Näheres bei beck-aktuell.

SÜCHTIG

SÜCHTIG

Ich habe mit einen Fall zu tun, in dem eine heroinabhängige Mutter es nach einigen Jahren geschafft hat, clean zu werden. Dann wurde sie schwanger. Ab dem 4. Monat hat sie dann wieder Heroin konsumiert. Jetzt kriegt das Baby, das gerade mal 2000 Gramm wog, Methadontropfen. Seine erste Lebenserfahrung ist schleichender Entzug.

EFFIZIENT

Bevor ich mich für den Rest des Tages nach Kassel verabschiede, möchte ich die dortige Justiz loben.

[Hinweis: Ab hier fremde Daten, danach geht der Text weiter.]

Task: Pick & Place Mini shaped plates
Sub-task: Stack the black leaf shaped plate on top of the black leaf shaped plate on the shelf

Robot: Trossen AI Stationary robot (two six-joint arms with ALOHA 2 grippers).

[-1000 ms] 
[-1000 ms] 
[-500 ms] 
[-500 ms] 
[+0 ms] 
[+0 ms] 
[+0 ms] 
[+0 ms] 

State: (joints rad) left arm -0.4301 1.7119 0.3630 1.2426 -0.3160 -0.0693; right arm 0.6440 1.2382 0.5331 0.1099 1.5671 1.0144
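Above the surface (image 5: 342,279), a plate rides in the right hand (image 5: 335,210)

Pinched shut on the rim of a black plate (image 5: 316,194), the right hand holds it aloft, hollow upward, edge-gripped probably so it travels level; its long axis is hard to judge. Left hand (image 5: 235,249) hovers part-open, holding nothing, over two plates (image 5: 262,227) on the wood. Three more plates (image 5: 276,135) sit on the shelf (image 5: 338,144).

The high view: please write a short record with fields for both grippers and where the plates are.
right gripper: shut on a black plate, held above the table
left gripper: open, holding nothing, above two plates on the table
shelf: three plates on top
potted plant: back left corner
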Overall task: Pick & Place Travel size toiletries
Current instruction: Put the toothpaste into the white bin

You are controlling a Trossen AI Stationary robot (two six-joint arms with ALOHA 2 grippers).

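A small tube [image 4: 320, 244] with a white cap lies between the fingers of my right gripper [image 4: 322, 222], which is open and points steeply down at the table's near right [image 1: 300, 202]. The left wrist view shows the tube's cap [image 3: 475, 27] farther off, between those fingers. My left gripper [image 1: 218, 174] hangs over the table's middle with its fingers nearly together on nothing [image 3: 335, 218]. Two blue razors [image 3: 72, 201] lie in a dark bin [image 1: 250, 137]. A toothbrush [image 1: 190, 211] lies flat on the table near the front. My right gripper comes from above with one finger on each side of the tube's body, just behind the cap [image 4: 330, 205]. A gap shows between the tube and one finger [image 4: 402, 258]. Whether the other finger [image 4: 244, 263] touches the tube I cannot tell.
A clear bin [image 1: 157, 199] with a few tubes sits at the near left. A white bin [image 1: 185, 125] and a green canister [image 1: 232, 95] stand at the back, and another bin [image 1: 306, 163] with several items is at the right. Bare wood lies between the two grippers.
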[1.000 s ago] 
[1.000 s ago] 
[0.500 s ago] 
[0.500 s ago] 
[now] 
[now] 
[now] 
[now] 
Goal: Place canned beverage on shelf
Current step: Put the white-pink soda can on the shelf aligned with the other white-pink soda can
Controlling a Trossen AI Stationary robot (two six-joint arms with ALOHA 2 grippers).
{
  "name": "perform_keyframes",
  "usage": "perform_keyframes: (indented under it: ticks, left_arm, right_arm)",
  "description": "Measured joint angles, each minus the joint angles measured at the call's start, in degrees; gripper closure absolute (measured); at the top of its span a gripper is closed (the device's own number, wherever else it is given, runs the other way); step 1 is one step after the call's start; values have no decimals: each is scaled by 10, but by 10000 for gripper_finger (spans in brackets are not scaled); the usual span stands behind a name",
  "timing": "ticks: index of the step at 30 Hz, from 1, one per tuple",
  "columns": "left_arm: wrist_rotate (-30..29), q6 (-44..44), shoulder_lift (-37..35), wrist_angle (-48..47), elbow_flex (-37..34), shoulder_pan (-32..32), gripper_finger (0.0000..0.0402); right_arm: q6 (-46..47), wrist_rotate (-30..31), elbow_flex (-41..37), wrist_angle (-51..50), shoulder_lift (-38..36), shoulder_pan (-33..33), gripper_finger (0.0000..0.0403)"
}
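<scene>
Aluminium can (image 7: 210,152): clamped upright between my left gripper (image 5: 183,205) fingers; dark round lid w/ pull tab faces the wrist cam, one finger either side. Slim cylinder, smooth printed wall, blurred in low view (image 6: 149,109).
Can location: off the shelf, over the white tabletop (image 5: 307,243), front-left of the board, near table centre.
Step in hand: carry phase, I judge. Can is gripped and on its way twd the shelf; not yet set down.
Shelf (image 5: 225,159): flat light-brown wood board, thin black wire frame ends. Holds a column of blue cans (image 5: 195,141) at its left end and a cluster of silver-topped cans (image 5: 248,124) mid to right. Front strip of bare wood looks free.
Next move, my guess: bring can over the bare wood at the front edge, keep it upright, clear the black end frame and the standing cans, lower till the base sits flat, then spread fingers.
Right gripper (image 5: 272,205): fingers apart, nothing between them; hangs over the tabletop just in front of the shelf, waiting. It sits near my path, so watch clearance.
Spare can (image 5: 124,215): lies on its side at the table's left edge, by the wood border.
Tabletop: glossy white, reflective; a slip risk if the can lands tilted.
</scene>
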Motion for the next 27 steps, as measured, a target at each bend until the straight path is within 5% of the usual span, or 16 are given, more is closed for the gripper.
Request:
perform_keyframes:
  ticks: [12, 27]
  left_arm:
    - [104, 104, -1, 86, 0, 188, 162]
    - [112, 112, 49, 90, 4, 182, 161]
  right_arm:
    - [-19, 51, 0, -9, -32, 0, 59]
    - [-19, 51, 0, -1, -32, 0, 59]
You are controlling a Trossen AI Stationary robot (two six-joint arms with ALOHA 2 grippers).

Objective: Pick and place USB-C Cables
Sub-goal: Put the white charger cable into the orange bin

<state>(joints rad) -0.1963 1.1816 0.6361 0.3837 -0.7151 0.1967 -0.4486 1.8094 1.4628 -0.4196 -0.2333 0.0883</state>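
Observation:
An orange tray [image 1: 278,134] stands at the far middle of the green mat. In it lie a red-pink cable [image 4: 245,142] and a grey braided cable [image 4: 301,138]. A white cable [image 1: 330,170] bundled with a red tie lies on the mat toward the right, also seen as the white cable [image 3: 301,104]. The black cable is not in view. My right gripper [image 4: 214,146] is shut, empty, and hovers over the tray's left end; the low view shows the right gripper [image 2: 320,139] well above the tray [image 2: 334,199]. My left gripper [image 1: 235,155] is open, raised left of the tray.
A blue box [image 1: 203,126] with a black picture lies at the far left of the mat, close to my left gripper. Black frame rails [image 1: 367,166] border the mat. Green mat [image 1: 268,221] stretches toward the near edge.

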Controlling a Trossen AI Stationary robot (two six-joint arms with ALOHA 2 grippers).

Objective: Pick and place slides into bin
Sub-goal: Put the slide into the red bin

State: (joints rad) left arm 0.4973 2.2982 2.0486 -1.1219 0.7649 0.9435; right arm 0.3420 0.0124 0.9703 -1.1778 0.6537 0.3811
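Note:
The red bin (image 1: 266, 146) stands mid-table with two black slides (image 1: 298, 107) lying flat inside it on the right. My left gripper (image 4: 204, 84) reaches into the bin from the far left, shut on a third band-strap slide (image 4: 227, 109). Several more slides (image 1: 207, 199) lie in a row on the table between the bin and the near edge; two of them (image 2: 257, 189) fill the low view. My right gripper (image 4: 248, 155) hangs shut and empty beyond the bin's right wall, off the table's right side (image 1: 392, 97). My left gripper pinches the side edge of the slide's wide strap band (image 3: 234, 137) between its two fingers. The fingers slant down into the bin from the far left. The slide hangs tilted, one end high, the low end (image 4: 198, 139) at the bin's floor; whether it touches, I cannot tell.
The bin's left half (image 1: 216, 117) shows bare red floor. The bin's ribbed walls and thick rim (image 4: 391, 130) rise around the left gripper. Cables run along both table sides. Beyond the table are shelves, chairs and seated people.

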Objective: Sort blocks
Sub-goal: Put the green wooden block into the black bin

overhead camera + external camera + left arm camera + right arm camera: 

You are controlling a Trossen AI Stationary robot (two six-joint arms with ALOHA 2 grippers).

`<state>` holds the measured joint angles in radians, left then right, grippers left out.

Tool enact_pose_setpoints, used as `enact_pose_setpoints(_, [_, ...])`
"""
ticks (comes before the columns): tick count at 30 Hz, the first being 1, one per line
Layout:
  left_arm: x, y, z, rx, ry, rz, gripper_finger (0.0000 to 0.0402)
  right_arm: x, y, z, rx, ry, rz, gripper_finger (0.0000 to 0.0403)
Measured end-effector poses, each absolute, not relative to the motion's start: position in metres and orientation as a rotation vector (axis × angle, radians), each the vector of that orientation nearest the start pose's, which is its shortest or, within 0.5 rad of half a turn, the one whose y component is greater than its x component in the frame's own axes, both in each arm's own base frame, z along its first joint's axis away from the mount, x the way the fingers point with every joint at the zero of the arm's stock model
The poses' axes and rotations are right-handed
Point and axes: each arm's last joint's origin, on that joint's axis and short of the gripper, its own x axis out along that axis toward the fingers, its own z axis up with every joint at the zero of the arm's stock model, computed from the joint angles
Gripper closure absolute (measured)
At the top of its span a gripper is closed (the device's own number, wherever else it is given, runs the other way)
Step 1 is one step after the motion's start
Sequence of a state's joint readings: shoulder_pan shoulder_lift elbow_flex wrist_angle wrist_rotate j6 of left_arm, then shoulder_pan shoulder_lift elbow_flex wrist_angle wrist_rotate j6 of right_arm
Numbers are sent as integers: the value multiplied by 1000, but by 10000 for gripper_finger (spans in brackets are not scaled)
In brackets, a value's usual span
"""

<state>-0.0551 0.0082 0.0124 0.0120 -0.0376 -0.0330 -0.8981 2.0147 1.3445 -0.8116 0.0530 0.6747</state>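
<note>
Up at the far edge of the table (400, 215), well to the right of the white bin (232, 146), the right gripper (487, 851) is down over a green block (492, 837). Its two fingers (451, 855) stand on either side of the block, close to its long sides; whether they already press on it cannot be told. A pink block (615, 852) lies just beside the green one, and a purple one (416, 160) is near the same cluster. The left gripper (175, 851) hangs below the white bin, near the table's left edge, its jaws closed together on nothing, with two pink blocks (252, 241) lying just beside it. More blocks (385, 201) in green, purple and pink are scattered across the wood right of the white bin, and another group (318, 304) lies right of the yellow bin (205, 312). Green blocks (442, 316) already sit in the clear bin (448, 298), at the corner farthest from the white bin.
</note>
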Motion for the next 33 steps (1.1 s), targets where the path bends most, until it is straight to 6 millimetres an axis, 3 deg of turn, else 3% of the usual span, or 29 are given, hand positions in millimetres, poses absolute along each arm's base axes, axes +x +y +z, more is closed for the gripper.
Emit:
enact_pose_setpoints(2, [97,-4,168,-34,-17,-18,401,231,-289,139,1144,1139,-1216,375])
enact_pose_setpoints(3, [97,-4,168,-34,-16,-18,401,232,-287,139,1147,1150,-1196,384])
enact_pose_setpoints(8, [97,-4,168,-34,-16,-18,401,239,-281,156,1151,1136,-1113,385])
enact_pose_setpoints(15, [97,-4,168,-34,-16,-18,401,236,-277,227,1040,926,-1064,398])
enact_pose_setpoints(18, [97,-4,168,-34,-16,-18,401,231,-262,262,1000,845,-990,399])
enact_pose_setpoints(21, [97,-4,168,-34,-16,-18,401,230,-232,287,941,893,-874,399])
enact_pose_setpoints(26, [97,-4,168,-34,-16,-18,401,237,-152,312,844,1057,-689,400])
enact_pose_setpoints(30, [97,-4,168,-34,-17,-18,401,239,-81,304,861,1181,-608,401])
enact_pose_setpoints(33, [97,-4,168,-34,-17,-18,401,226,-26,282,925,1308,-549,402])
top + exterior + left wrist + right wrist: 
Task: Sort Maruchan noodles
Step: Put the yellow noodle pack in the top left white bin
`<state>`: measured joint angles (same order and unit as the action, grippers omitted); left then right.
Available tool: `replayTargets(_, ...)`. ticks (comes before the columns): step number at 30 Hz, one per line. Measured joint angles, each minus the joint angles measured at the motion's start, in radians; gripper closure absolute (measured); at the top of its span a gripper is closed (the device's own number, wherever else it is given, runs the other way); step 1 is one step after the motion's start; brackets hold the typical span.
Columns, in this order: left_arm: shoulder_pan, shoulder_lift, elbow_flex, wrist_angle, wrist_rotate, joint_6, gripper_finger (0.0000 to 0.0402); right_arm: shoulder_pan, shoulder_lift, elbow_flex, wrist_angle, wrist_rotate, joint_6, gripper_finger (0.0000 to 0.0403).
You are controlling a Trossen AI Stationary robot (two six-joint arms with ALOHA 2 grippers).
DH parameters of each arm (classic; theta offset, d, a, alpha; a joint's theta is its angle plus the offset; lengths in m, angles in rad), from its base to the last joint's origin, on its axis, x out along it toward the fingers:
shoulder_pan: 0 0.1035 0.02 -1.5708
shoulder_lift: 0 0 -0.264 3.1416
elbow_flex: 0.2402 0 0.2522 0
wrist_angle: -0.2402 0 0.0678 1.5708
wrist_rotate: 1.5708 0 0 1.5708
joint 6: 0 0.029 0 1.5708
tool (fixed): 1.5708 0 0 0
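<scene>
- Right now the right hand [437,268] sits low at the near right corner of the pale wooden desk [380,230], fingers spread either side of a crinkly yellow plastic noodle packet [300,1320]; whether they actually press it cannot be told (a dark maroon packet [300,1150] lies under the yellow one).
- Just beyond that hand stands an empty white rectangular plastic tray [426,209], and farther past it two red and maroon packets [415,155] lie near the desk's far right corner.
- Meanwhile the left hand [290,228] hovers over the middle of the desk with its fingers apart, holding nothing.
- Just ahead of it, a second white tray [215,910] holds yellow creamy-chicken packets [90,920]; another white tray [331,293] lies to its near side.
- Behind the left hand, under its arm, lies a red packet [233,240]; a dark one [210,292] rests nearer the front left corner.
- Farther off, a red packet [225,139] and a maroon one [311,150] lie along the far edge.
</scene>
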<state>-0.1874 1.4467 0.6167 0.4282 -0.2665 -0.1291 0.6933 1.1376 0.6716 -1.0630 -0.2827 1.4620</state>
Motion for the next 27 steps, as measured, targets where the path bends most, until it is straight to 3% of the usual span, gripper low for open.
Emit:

Mein Mandant wurde am Sonntag, 7. September 2003 verhaftet. Verdacht auf Kreditkartenbetrug. Ich habe mich gleich am Montag gemeldet und Haftprüfung beantragt. Nur 30 Minuten später hat mir der Ermittlungsrichter eine Kopie des Haftbefehls, des Vorführprotokolls und eine Ladung für den heutigen Termin gefaxt.

Mit dem Staatsanwalt, der mich sogar zurückgerufen hat, habe ich dann ein freundliches Gespräch geführt. Hierauf wurde Anklage im beschleunigten Verfahren erhoben. Mit der Folge, dass ich mich Anfang dieser Woche mit dem Richter verständigen konnte, statt der heutigen Haftprüfung direkt eine Hauptverhandlung abzuhalten.

Mein Mandant wird – die Beweislage lässt nichts anderes zu – gestehen. Der Richter gibt ihm eine angemessene Bewährungsstrafe, über die wir uns im Grundsatz schon verständigt haben.

Ich kann den Mandanten gleich mit nach Hause nehmen. Und nach 10 Tagen ist das Strafverfahren rechtskräftig abgeschlossen.

Das ist effiziente Justiz. Wäre schön, so was auch mal bei uns in Nordrhein-Westfalen zu erleben.

10 MINUTEN NOCH

10 MINUTEN NOCH

Ich belausche ein Gespräch auf dem Gerichtsflur.

Mandant: Ich habe mit der Sache nichts zu tun. Das ist eine Verwechslung.

Anwältin: Ja, aber wenn sie es zugeben, wird es halb so schlimm. Sie haben doch gehört, was die Richterin sagt.

Mandant: Ich war es aber nicht. Ich kann keine Sache zugeben, für die ich nicht verantwortlich bin.

Anwältin: Können sie schon. Sollten sie auch. Weil es dann vorbei ist. Ist doch besser, man kriegt ein paar Monate auf Bewährung. Sonst kommt die Richterin noch auf die Idee und sperrt sie für ein halbes Jahr weg.

Mandant: Aber ich war es nicht.

Anwältin: Darauf kommt es gar nicht an. Wenn sie einmal angeklagt sind, glaubt ihnen diese Richterin sowieso nichts mehr. Das ist halt so. Die sagt sich, wenn es einer bis zu mir schafft, dann hat er Dreck am Stecken.

Mandant: Also gebe ich es zu?

Anwältin: Kommen sie, dann ist in 10 Minuten alles vorbei.

Beide gehen zurück in den Saal, wo kurz darauf „Recht“ gesprochen wird.

QUOTE FÜR BILLIGFLIEGER

QUOTE FÜR BILLIGFLIEGER

Bei Billigflugofferten müssen Fluglinien mindestens zehn Prozent der verfügbaren Plätze im Flugzeug zum niedrigen Preis anbieten oder alternativ die genaue Anzahl der zur Verfügung stehenden Billigtickets angeben, hat das Landgericht Hannover entschieden.

Damit dürfte die Jagd nach Ticketschnäppchen etwas transparenter werden. Ich frage mich nur, wieso bei Billigangeboten nicht grundsätzlich das Kontingent angegeben werden muss.

(tagesschau.de via m.e.p.HISTO-blog)

FRISTEN

Wer Fristen in letzter Sekunde wahren will, lebt gefährlich. Ein Anwalt faxte laut beck-aktuell um 23.58 Uhr seine Berufung ans Gericht. Doch das Gerichtsfax druckte die Eingangszeit mit 00.04 Uhr aus.

Damit wäre die Berufung zu spät gewesen, hätte der Anwalt nicht auf seinen Einzelverbindungsnachweis der Telekom verweisen können. Der Bundesgerichtshof gab ihm Recht mit der Begründung, dass die Telekom die Zeit besser im Griff hat als eine Justizbehörde.